What needs to be done >>
Keep to one stretch of the data below, the lines from the one with "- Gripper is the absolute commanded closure" up to and including the one with "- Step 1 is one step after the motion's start", and return that stretch exactly.

Source information >>

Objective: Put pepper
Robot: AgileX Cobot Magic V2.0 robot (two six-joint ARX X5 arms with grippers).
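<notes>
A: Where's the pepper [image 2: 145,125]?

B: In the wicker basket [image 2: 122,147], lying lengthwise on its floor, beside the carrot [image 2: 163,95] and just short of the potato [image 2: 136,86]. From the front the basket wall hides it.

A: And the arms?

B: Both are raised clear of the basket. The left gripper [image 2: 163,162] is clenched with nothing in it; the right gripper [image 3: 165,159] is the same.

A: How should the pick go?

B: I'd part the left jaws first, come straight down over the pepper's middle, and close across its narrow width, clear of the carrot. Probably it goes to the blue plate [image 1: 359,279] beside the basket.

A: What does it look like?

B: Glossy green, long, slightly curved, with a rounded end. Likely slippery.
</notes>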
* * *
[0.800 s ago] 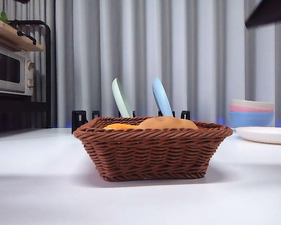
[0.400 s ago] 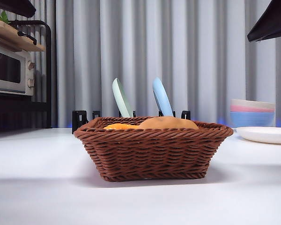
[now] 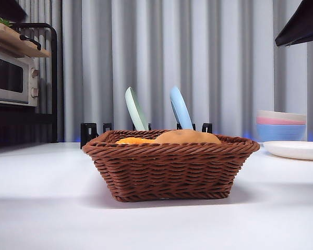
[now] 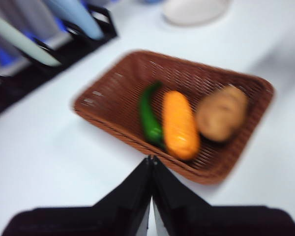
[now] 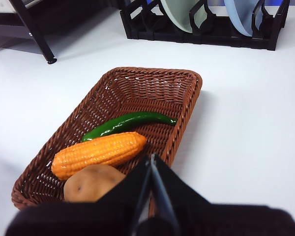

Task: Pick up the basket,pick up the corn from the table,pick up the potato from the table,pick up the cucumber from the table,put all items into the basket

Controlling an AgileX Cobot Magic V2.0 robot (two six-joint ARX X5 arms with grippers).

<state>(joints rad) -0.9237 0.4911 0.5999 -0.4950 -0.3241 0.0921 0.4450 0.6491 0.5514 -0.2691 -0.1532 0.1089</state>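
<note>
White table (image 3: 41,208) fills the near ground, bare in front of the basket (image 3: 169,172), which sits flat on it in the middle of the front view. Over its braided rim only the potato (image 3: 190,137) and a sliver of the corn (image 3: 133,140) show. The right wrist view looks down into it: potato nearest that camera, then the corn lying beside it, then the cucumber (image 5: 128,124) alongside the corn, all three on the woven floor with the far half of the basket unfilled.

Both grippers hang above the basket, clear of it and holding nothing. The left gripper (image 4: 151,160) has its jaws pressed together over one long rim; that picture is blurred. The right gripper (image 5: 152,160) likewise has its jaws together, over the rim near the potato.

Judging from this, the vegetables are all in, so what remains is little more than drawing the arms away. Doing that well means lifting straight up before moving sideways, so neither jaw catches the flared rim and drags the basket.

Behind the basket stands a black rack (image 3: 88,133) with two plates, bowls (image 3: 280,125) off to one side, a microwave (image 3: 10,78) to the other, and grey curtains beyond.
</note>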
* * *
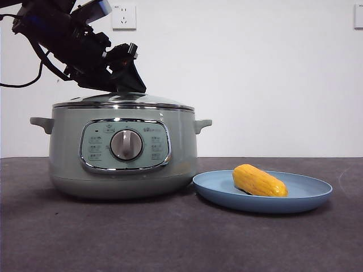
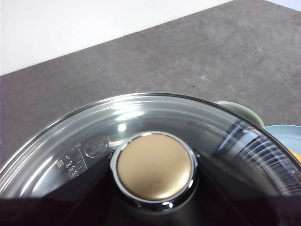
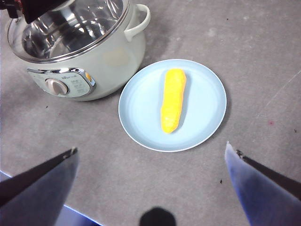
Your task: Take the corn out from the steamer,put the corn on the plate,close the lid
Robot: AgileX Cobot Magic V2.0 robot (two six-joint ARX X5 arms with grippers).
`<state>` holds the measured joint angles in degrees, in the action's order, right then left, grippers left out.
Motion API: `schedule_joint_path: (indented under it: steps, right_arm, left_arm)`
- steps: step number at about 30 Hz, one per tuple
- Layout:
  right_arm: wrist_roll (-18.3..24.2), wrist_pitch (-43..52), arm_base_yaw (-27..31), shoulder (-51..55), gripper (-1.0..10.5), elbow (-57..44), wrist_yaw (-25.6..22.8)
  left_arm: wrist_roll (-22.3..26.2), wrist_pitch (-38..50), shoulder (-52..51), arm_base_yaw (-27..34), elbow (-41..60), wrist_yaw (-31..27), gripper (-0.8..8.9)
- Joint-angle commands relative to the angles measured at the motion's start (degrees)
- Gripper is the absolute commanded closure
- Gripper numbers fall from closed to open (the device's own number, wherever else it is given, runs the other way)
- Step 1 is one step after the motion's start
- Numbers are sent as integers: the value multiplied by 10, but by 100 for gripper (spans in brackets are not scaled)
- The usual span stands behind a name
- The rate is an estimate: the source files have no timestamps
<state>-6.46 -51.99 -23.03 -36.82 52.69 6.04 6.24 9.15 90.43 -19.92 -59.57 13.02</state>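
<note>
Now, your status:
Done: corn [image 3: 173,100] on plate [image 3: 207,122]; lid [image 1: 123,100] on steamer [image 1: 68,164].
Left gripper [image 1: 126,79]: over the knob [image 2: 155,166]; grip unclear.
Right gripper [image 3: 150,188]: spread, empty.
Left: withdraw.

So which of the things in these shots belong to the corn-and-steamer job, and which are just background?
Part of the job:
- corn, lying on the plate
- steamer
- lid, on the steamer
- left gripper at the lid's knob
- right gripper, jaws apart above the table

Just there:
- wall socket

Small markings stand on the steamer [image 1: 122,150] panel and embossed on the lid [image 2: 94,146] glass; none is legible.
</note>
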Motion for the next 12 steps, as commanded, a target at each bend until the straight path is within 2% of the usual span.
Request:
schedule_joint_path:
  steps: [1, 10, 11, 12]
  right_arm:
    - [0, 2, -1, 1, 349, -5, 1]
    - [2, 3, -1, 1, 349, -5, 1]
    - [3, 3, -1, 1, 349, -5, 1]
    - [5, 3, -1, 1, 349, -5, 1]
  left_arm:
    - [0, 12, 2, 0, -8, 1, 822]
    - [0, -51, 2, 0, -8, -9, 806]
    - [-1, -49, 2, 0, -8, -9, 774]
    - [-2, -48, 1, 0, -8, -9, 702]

Output of the task >>
- Gripper is the absolute commanded closure
- Gripper numbers fall from closed to open (the device's own number, wherever else it is given, runs the other way)
- Step 1 is one step after the motion's start

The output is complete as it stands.